La privatizzazione della medicina, in America, divide in due la popolazione. Se da una parte i costi sanitari diventano progressivamente insostenibili per il ceto medio-basso (tant’è che si sono rese necessarie misure sociali), dall’altra lo sviluppo della high-quality medicine attira ogni anno migliaia di health tourists. È un sistema che giova a chi se lo può permettere, come testimonia il fenomeno del medical tourism: viaggiare all’estero per ottenere cure sanitarie non disponibili o troppo costose nel proprio Paese. Molte persone viaggiano in America per accedere a servizi prestigiosi, ma d’altro canto migliaia di cittadini americani preferiscono curarsi all’estero, a fronte dei costi insostenibili della sanità locale.
Negli anni il governo federale ha dovuto garantire forme minime di accesso alla sanità per agevolare chi altrimenti non avrebbe potuto curarsi: dal MedicAid e MediCare del 1965 fino all’Affordable Care Act (ACA), meglio noto come Obamacare del 2014. Una riforma che, pur lasciando inalterato l’impianto privatistico, rende più accessibile la sanità americana. Se da una parte è diventata obbligatoria la sottoscrizione di una polizza individuale, simmetricamente con l’ACA le compagnie assicurative non possono più rifiutare nessuno. Inoltre, estendendo la fascia di cittadini coperti dalle agevolazioni, l’Obamacare ha permesso di ridurre in modo consistente il numero di cittadini non assicurati, passando dal 16% del 2010 all’attuale 10%.

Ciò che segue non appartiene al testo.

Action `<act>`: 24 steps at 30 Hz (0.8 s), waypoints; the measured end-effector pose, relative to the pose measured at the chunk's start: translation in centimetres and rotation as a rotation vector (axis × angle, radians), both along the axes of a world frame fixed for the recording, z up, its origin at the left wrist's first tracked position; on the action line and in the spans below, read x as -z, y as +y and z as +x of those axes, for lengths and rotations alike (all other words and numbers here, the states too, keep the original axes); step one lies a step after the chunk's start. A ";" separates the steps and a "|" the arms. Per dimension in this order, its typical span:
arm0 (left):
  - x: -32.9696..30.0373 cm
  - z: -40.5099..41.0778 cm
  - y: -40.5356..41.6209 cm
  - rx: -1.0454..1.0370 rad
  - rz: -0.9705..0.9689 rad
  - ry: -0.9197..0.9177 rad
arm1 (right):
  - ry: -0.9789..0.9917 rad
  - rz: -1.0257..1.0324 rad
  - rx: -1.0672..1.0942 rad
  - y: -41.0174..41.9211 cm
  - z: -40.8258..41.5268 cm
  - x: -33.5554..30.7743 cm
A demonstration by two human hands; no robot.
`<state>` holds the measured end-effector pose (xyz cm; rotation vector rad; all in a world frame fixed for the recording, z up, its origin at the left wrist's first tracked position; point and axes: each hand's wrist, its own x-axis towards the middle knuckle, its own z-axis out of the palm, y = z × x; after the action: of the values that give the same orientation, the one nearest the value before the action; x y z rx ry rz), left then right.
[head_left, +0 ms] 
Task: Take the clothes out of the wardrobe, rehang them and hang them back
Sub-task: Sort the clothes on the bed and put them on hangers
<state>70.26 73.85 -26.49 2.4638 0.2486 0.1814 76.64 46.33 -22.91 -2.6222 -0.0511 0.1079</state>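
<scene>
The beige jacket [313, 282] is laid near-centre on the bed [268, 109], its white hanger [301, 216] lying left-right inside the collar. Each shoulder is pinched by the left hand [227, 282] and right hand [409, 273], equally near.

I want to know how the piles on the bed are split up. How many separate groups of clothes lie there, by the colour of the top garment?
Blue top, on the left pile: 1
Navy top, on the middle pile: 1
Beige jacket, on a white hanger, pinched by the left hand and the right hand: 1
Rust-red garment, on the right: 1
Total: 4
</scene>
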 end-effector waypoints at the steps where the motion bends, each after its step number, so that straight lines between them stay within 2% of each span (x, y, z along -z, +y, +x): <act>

Una riforma su cui è tornato anche Biden, proponendo potenziamenti dopo la controversa amministrazione di Trump che tentò più volte di ridimensionare i sostegni previsti e le spese relative. Ma quest’anno l’ACA ha siglato il record di adesioni, con 14,2 milioni di americani iscritti ai piani sanitari pubblici.
L’Affordable Care Act è il secondo grande progetto di sanità pubblica della storia americana, ma è in prima posizione per costo pubblico: solo nel 2018 il governo federale ha stanziato3.650 miliardi di dollari in sanità, cioè il 16,8% del PIL complessivo – durante la pandemia, in Italia le spese sanitarie non superavano neanche il 10%.
Ad ogni modo, le misure progressiste intraprese dagli Stati Uniti si scontrano con un paradosso singolare: pur essendo il Paese che investe di più in sanità, è anche quello con l’efficienza sanitaria peggiore.
3,5 trilioni di investimenti non bastano a incrementare l’efficienza del sistema sanitario. Questo significa, banalmente, che il problema della sanità americana non è economico, ma strutturale. Parliamo di un sistema tradizionalmente radicato nel privato, dove gli ospedali, che lavorano più come aziende a gestione autonoma, amministrano privatamente la propria attività. Certo, in questo meccanismo si è potuta sviluppare una élite di medicina sofisticata e all’avanguardia, forte degli investimenti in innovazione e tecnologia farmaceutica, ma al contempo è mancato uno sviluppo unitario delle strutture ospedaliere, divise fra prezzi e servizi differenti. A maggior ragione, il meccanismo delle assicurazioni si ritorce contro gli ospedali stessi visto che i costi delle franchigie scoraggiano una grossa fetta della popolazione, che preferisce non farsi curare anziché pagare deductibles.